Undergraduate Course: Controlled Source Electro-Magnetic (CSEM) Methods (EASC11003)
Course Outline
| School | School of Geosciences |
College | College of Science and Engineering |
| Credit level (Normal year taken) | SCQF Level 11 (Year 4 Undergraduate) |
Availability | Available to all students |
| SCQF Credits | 10 |
ECTS Credits | 5 |
| Summary | This course teaches the theory and application of controlled source electromagnetic (CSEM) exploration for the determination of resistivity variations in the Earth. Resistivity variations are linked to the fluid content of the rocks; salt water, or brine, is electrically conductive, while fresh water and hydrocarbons are more resistive. The course is based on practical industry experience of the application of CSEM methods to petroleum exploration onshore and offshore. |
| Course description |
Introduction.
Ohm's law and resistivity; resistivity of rocks; resistivity anisotropy; effect of hydrocarbon saturation on resistivity; Archie's law; example well logs; seismic and EM propagation compared; extraction of resistivities from CSEM data: the problem of inversion.
Overview of CSEM methods.
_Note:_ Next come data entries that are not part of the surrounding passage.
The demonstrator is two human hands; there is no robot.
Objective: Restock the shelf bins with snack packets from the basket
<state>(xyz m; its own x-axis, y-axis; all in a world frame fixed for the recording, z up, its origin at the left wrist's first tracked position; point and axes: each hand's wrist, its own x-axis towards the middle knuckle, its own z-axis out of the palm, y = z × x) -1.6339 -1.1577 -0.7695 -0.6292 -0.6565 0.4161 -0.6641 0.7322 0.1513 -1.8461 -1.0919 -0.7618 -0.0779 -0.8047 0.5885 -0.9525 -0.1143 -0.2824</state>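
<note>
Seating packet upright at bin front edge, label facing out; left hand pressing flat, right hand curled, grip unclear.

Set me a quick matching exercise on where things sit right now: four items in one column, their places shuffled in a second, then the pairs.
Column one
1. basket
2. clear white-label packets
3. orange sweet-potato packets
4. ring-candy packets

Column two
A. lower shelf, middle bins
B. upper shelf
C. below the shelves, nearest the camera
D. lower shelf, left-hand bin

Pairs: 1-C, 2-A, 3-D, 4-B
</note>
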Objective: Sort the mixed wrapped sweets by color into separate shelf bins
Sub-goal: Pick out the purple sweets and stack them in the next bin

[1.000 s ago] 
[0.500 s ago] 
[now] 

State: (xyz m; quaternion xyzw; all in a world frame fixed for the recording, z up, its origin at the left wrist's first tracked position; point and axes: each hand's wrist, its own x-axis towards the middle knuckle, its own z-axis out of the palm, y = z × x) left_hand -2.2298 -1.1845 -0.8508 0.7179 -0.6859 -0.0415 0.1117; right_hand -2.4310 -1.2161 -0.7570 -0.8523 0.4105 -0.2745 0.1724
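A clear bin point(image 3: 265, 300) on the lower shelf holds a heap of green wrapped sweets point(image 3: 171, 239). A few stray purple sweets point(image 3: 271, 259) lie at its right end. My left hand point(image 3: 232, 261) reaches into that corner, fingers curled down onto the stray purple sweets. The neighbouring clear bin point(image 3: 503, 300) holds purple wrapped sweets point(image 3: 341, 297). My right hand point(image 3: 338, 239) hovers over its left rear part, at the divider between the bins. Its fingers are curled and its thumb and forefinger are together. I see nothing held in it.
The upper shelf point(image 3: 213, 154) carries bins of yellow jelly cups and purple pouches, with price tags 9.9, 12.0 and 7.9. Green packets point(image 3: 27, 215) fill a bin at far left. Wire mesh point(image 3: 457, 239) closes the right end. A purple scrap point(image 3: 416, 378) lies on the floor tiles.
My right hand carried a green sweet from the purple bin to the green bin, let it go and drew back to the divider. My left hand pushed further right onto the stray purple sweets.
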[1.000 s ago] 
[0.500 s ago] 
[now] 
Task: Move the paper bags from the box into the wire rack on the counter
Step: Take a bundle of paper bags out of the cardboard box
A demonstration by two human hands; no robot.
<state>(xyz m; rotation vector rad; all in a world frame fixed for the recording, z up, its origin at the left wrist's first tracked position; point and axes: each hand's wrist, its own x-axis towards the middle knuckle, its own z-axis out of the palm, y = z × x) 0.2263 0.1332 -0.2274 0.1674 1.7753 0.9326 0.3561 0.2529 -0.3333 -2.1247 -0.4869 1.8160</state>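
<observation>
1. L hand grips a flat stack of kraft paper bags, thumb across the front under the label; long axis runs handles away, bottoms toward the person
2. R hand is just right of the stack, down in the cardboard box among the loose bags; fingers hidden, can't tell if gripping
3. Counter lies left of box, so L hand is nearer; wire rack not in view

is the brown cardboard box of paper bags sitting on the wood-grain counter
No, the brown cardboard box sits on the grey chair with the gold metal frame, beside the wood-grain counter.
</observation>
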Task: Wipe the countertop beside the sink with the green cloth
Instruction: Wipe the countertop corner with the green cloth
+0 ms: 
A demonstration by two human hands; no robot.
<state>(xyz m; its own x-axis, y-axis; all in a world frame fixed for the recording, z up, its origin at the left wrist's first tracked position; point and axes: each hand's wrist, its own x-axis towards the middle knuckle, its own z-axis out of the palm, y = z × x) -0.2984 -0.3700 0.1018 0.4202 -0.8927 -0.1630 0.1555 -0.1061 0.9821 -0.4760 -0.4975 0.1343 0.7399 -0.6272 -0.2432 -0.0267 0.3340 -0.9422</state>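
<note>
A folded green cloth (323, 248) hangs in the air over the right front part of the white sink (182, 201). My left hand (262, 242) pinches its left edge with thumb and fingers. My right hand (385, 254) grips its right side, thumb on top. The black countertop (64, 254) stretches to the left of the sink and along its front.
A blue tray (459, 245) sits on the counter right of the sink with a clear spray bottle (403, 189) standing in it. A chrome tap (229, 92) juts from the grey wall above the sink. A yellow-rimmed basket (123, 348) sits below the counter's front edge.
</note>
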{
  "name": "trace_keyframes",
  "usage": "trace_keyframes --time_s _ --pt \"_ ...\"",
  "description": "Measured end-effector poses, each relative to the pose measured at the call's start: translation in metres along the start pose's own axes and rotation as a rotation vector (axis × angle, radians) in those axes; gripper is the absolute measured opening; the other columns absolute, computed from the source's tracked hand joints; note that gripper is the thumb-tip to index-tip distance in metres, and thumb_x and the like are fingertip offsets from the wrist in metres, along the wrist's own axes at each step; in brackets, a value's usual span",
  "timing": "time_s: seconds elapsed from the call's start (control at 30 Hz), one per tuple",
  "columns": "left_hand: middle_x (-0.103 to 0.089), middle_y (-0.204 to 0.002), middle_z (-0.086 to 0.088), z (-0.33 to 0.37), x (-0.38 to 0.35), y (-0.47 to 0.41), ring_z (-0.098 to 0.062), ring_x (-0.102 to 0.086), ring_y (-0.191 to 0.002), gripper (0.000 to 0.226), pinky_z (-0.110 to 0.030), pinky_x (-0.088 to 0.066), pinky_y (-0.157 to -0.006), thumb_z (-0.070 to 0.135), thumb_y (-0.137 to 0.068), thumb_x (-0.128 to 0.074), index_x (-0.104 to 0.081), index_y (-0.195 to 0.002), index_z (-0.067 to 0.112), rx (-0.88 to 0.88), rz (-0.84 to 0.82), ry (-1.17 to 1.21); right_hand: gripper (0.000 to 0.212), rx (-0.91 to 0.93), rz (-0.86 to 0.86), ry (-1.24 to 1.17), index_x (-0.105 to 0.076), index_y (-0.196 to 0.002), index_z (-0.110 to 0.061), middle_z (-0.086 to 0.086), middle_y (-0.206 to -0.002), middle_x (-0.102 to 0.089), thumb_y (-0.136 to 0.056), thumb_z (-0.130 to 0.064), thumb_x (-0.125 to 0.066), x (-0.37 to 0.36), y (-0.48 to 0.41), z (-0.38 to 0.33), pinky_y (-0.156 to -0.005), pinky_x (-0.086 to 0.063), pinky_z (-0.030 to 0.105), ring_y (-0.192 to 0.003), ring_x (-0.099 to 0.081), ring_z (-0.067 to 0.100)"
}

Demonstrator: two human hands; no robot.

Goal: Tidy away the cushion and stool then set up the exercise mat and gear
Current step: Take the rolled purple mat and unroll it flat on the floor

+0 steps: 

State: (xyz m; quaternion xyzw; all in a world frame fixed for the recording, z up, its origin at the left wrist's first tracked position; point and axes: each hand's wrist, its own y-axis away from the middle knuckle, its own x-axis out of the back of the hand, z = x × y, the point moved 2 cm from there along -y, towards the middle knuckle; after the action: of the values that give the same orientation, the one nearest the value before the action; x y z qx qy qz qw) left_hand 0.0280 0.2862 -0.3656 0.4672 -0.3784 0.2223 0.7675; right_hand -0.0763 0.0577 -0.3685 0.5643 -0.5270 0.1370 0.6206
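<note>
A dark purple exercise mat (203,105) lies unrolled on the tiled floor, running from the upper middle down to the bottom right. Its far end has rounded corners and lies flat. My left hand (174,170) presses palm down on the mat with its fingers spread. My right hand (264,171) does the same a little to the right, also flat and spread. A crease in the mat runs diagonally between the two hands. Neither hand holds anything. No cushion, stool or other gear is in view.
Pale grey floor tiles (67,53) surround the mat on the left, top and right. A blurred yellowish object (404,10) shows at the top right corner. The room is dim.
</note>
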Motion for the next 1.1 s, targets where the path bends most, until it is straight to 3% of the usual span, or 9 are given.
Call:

Sources; receivers; source-receiver configurations; source time functions; land CSEM; marine CSEM; sources of EM noise.
Electromagnetic waves.
Maxwell's equations; constitutive relations; electromagnetic wave equations; transformation of wave equations to the frequency domain; plane wave solutions of the electromagnetic wave equations; skin depth; electromagnetic propagation in air and free space; electromagnetic propagation in conducting media: diffusion equation; boundary conditions; introduction of sources and Helmholtz decomposition; point current source and current dipole source.
Source control.
The convolutional model in CSEM; source control and the source time function; pseudo-random binary sequence (PRBS); response to a transient input signal; square-wave function; signature deconvolution; frequency response functions.
Marine CSEM with continuous source signal and receiver nodes. Electrical conductivity of sea water; effect of water layer on marine CSEM data; the deep-towed EM dipole source; EM ocean-bottom receiver node; inline and broadside responses; acquisition geometries; positioning; timing, clocks and clock drift; source normalization; determination of receiver rotation angle; source tilt and yaw; ExxonMobil example.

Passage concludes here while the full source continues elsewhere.